[clang] [clang] [Static analyzer]: add initial support for builtin overflow (PR #102602)

Fri Aug 9 06:39:07 PDT 2024

================
@@ -50,6 +101,44 @@ class BuiltinFunctionChecker : public Checker<eval::Call> {
 
 } // namespace
 
+void BuiltinFunctionChecker::HandleOverflowBuiltin(const CallEvent &Call,
+                                                   CheckerContext &C,
+                                                   BinaryOperator::Opcode Op,
+                                                   QualType ResultType) const {
+  // All __builtin_*_overflow functions take 3 argumets.
+  assert(Call.getNumArgs() == 3);
+
+  ProgramStateRef State = C.getState();
+  SValBuilder &SVB = C.getSValBuilder();
+  const Expr *CE = Call.getOriginExpr();
+
+  SVal Arg1 = Call.getArgSVal(0);
+  SVal Arg2 = Call.getArgSVal(1);
+
+  SVal RetVal = SVB.evalBinOp(State, Op, Arg1, Arg2, ResultType);
+
+  // TODO: Handle overflows with values that known to overflow.
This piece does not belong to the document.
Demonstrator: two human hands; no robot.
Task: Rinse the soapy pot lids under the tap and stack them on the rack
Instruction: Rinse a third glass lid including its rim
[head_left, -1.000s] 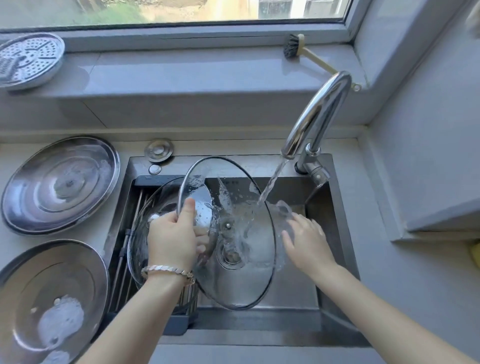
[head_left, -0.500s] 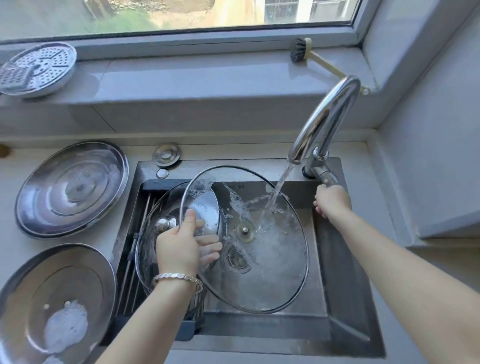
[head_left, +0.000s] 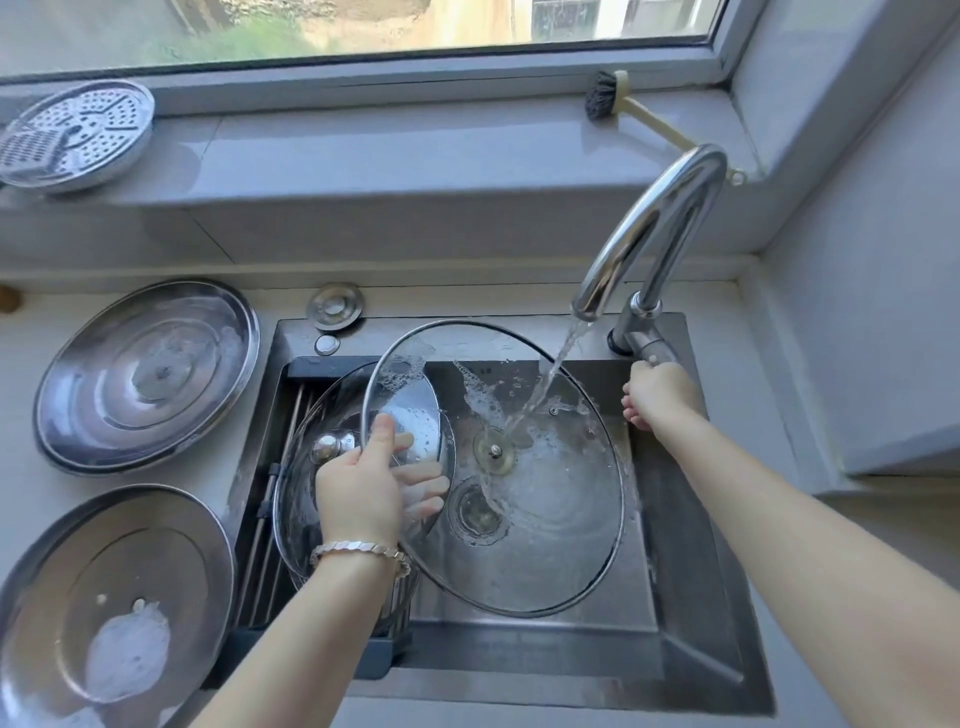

Like INT_MAX + 1
+  // should not produce state for non-overflow case and threat it as
----------------
NagyDonat wrote:

I thought about this for some time and checked the implementation of `evalBinOp` (more precisely `SValBuilder:evalBinOpNN`, the case that's relevant here), but unfortunately I don't see a clear solution.

You are right that `SVB` _should_ take care of this, but unfortunately that does not happen currently.

Currently the analyzer (and `SValBuilder` in particular) has its own rigid opinion about overflow handling: it allows overflow on all numeric operations (including signed ones, where it's undefined behavior according to the standard) and models it without splitting the state, so e.g. if `x` and `y` are `signed char` values within the range `50 <= x, y <= 100`, then it calculates that the possible values of `x+y` are $[-128, -56] \cup [100, 127]$.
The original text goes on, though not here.